Like other chronic conditions, researchers have long suspected that an increased risk for depression under stressful circumstances was, at least in part, due to genetics. Because they were aware of a genetic variation in the serotonin transporter (5-HTT) gene (short versus long), the researchers selected this gene as a good candidate for the genetic link for depression. This is because serotonin, a chemical messenger in the brain, is known to have an effect on depression and is the target of the serotonin reuptake inhibitors that are often used in its treatment.

The researchers assumed that in a group of people who underwent the same number of stressful life events, those with two copies of the least resistant (shorter) version of the serotonin transporter gene would be more likely to become depressed than those with two copies of the longer (more protective) version of the gene. The results of this study were published in the July 18, 2003 issue of the journal Science. The researchers found that variations in the length of the serotonin transporter (5-HTT) gene helped determine the potential depressive effect of a stressful life event.

About the study

The researchers tracked the number of stressful events that occurred between the 21st and 26th birthdays of 847 people.
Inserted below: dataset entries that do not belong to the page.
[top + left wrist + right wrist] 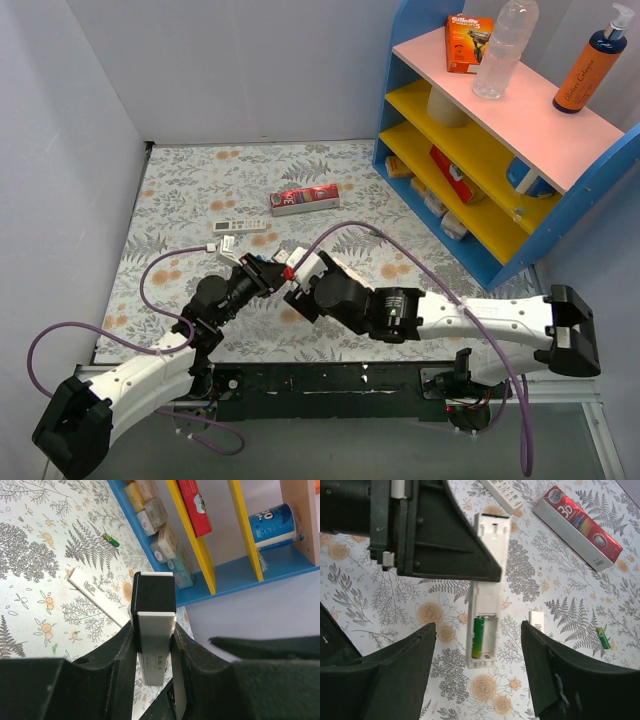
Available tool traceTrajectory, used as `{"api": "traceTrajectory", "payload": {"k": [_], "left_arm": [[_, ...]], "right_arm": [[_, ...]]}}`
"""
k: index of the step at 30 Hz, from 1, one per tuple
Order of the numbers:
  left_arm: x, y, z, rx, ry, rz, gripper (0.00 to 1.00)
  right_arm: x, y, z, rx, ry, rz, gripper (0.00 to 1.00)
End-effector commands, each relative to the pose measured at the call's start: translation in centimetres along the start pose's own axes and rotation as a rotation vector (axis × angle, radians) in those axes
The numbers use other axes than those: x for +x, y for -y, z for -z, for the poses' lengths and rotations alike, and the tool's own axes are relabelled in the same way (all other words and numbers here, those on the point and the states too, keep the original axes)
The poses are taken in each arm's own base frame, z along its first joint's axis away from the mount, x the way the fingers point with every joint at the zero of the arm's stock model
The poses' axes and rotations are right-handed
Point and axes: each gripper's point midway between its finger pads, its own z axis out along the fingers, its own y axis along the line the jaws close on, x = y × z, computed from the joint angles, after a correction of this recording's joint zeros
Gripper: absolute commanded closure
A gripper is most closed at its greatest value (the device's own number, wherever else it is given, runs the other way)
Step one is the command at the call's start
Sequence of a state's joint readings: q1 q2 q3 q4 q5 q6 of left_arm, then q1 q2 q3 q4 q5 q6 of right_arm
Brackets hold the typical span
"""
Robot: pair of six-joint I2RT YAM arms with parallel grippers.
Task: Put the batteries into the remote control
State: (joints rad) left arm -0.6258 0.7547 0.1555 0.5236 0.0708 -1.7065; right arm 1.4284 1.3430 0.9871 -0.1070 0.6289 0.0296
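- Left gripper (154,647) pinches the remote control (486,600) mid-body on the arms' side of the red carton (577,527), its open bay turned toward the other arm, apparently for loading.
- One green battery (478,637) sits in the bay. A spare battery (603,637) lies loose, apart from the red carton.
- Right gripper (477,627) hovers at the bay, jaws spread wide, empty.

1. Lab-type robot test cell: plain white partition walls (260,70) boxed in fern-print table cloth (180,190).
2. Staged household props: blue shelf unit (590,185) held razor pack (465,42), water bottle (503,50), pump bottle (590,65).
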Motion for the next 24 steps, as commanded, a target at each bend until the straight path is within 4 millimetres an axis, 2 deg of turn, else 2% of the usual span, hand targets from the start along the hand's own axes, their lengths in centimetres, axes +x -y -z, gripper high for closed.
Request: {"api": "traceTrajectory", "payload": {"k": [1,4,5,7,8,10,11,13,14,16,17,19,20,21,22,24], "left_arm": [[0.5,-0.7,0.3,0.001,-0.004,-0.015,1.0],[0.9,-1.3,0.4,0.001,-0.01,-0.013,1.0],[1.0,-1.1,0.5,0.015,-0.011,-0.014,1.0],[1.2,-1.2,0.5,0.022,-0.014,-0.014,1.0],[1.2,-1.1,0.6,0.038,-0.01,-0.015,1.0],[1.5,-1.1,0.6,0.05,-0.019,-0.018,1.0],[1.5,-1.1,0.7,0.06,-0.019,-0.017,1.0],[1.7,-1.1,0.8,0.066,-0.021,-0.021,1.0],[1.7,-1.1,0.9,0.074,-0.019,-0.02,1.0],[1.7,-1.0,1.0,0.084,-0.018,-0.025,1.0],[1.6,-0.8,1.0,0.093,-0.013,-0.03,1.0],[1.7,-1.0,1.1,0.092,-0.01,-0.032,1.0],[1.6,-0.9,1.1,0.095,-0.006,-0.036,1.0],[1.6,-1.0,1.1,0.093,-0.005,-0.036,1.0],[1.6,-1.1,1.2,0.094,-0.005,-0.036,1.0],[1.6,-1.2,1.2,0.092,-0.001,-0.036,1.0]], "right_arm": [[-2.4,2.4,1.9,-0.055,0.035,-0.057,0.24],[-1.0,5.5,1.7,-0.043,0.018,-0.117,0.23],[-0.2,7.6,1.2,-0.025,0.002,-0.155,0.23],[1.4,9.9,0.8,0.009,-0.028,-0.181,0.25],[2.3,12.1,0.4,0.048,-0.049,-0.206,0.25],[3.6,13.9,-0.3,0.078,-0.085,-0.218,0.27],[4.5,15.7,-0.7,0.092,-0.105,-0.221,0.27],[5.9,17.1,-1.7,0.095,-0.138,-0.228,0.28],[6.6,18.5,-1.9,0.102,-0.15,-0.253,0.29],[8.4,19.7,-2.9,0.104,-0.196,-0.253,0.3],[8.9,21.0,-3.1,0.115,-0.204,-0.268,0.3],[10.8,21.9,-4.1,0.11,-0.252,-0.276,0.31],[11.4,23.2,-4.2,0.125,-0.265,-0.274,0.31],[11.7,23.1,-4.7,0.092,-0.267,-0.277,0.32],[12.9,23.3,-5.3,0.08,-0.297,-0.282,0.32],[13.6,24.5,-5.9,0.07,-0.301,-0.279,0.33]]}}
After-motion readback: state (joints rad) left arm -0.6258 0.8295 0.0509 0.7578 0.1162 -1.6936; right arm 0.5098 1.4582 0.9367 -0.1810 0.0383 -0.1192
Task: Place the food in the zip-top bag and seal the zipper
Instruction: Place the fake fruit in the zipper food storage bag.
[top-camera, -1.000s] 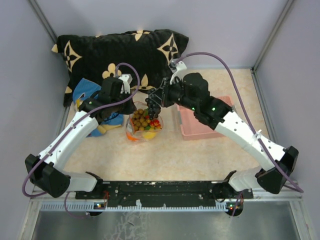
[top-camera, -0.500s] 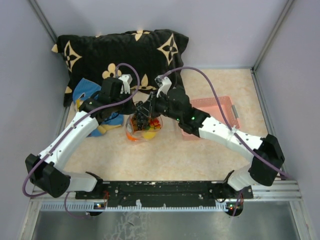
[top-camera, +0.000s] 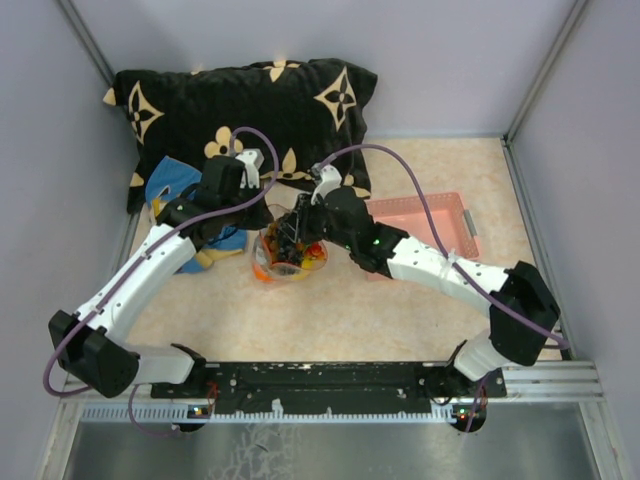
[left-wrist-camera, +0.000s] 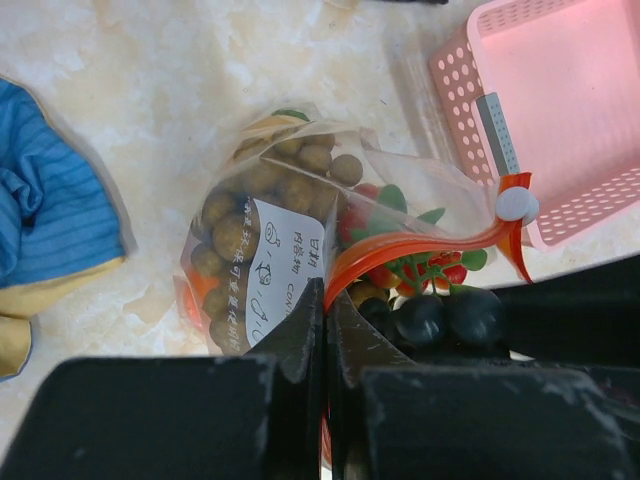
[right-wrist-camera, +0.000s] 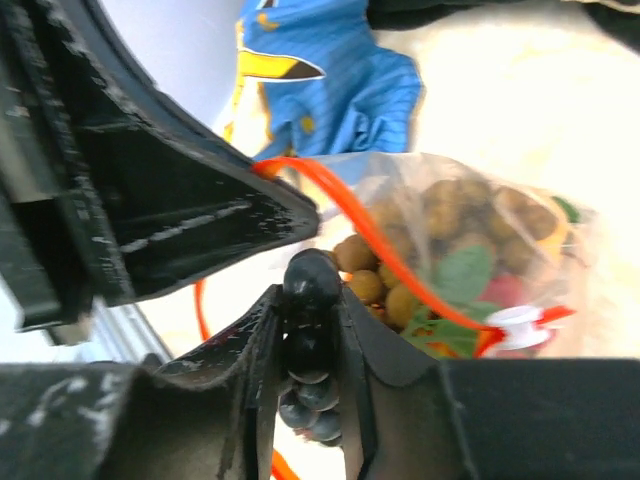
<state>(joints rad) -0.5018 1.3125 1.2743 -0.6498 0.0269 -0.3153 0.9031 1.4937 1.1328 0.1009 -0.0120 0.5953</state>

Among these 847 participants, 17% had two short copies of the serotonin transporter gene, 31% had two long copies of the gene, and 51% had one short and one long copy of the gene.

Using a life calendar, the participants recorded all the stressful life events that occurred between their 21st and 26th birthdays. The 14 categories of events they recorded included: employment, financial, housing, health, and relationship stressors. In total, 30% of the participants experienced no stressful life events, 25% experienced one event, 20% experienced two events, 11% experienced three events, and 15% experienced four or more stressful life events.

The participants also recorded any major depressive episodes or suicide attempts within the year preceding the study.

The findings

The researchers found that the relationship between the serotonin transporter (5-HTT) gene and depression following stressful life events was significantly higher in participants who had at least one short version of the gene. Indeed, among participants who had two short (less protective) copies of the gene and underwent multiple stressful life events, 43% became depressed. Among those experiencing multiple life events with more moderate protection (one long and one short version of the gene), 33% became depressed. And only 17% of those having multiple stressful life experiences and two long (more protective) versions of the gene became depressed.

How does this affect you?

This study is part of a growing body of research that suggests that genes confer susceptibility to depression. This supports the emerging view that the majority of mental illnesses and other complex diseases cannot be explained by either genetic or environmental factors alone. Rather, they arise from an interaction between genetic and environmental factors.

While the results of this study attest to the role of the serotonin transporter (5-HTT) gene in depression and stress, evidence of a direct relation between the serotonin transporter (5-HTT) gene and depression has been inconsistent. It is quite likely that other genes yet to be studied will have the same, if not a greater, impact on emotional resiliency. Some researchers are predicting that it may one day be possible to screen individuals for a genetic susceptibility to depression so they can prepare in advance for life’s inevitable stressors. Even without such a test, the results of this study give strong support for a biological explanation for why some people bounce back and others do not.